3. You’ll never lose the last 10 pounds of your pregnancy, so you better love them.
Yes, you can, but you need to work. “Breastfeeding really helps and can account for 1,500 calories per day,” said Ralph Dauterive, Department Chairman at Ochsner Health Center Baton Rouge and Chief of Obstetrics and Gynecology at Baton Rouge General Health Center. “The problem is when the patient gains over 25 pounds with the pregnancy. Then there is more work to do to get rid of the added fat from overeating with the pregnancy. Lifestyle changes after any birth, and eating and exercise commitments must follow.”
4. The birth control pill will make you gain weight.
“Hormonal birth control pills may cause some fluid retention with one to two pounds of weight gain,” Dauterive explained. “They can also increase appetite because of the progestin in the pill.
“But generally, if calorie intake is controlled, the pill will not result in statistically significant weight gain.”
5. Sex drive goes down as women’s age goes up.
“Sex drive is generally not a function of age and menopausal women can have normal sex lives,” Dauterive explained. “Sexual needs are known to change with maturity and relationship changes.”
6. Cancer is unavoidable.
“Basically half of all cancers are preventable,” said Dr. Jay Brooks, an oncologist with Ochsner Medical Center in Baton Rouge.
Brooks states that a third of all lung cancers in the United States are tobacco-related and that 20 percent of cancer cases in women and 15 percent of cancer cases in men are due to obesity.
“Not smoking and maintaining a healthy lifestyle are ‘two dramatic things you can do’ to avoid the risk of cancer,” Brooks explained.
“Having regular screenings performed also catches the early stages of cancer and can save lives,” he added. “With the dramatic advances in cancer screenings, the deaths from cancer in both genders are falling nationwide.” New cases of cancer in Louisiana women increased slightly and remained steady for men in Louisiana, according to the LSU Health Sciences Center’s School of Public Health report, which Brooks associates with access to screenings, obesity, and tobacco use.
“Screenings that detect cancer include regular pap smears and mammograms in women, colonoscopies and regular physical exams to look for melanomas and the onset of skin cancer,” explained Brooks.
“To avoid skin cancer,” Brooks added, “people should not over-expose themselves to the sun and not use tanning salons, which are unbelievably dangerous. We have incredibly good cancer screening tests.”
7. You won’t get breast cancer if it is not in your family history.
“Seventy-five percent of all breast cancer cases do not have family history,” Brooks explained.
Brooks recommends that all women have a baseline mammogram, a screening that detects breast cancer, between the ages of 35 and 39, then a yearly mammogram every year after age 40.
8. Only older women or those in stressful jobs have heart attacks.
“Heart disease occurs in women due to the same basic risk factors as men,” Dauterive explained. “Elevated lipids, diabetes, hypertension, obesity and family history are additive risk factors for MI’s (myocardial infarction, commonly known as a heart attack). Risk increases with age, but younger women are not protected. Stress without stress relief can increase risk.”

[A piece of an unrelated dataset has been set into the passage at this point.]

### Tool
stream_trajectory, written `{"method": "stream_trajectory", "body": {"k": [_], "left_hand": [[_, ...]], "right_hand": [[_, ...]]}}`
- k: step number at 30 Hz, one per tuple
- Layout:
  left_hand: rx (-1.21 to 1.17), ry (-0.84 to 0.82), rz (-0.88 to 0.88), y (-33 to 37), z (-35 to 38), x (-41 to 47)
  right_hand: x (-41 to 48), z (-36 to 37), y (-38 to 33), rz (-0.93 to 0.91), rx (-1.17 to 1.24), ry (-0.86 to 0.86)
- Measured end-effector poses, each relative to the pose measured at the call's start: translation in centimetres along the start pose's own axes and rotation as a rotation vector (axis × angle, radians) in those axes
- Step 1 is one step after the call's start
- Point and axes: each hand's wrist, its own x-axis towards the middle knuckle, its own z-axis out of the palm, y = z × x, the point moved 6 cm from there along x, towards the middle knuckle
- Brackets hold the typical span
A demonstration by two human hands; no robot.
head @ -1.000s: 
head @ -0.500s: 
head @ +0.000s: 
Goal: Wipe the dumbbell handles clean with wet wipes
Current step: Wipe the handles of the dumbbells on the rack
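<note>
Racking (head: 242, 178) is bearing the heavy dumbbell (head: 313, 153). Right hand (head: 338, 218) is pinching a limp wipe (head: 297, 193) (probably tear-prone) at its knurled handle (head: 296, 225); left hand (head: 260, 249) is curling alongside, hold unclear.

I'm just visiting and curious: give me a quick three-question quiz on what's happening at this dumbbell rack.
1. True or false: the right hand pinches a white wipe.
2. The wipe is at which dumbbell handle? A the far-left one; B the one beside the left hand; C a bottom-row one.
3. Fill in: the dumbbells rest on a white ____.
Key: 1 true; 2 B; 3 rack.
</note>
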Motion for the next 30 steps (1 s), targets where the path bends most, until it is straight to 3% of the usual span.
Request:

9. If I don’t smoke, then I can’t get cancer.
Louisiana is a smoking state. The rate of lung cancer here is 30 percent higher in white men and 20 percent higher in black men than the national average, according to a recent report released by the Louisiana Tumor Registry. Women were closer to national statistics but lung cancer rates are still high.
“Five percent of all lung cancer cases in the United States are due to second-hand smoke,” Brooks said.
Restaurants and bars that serve more than 50 percent of food are required by Louisiana law to be smoke free.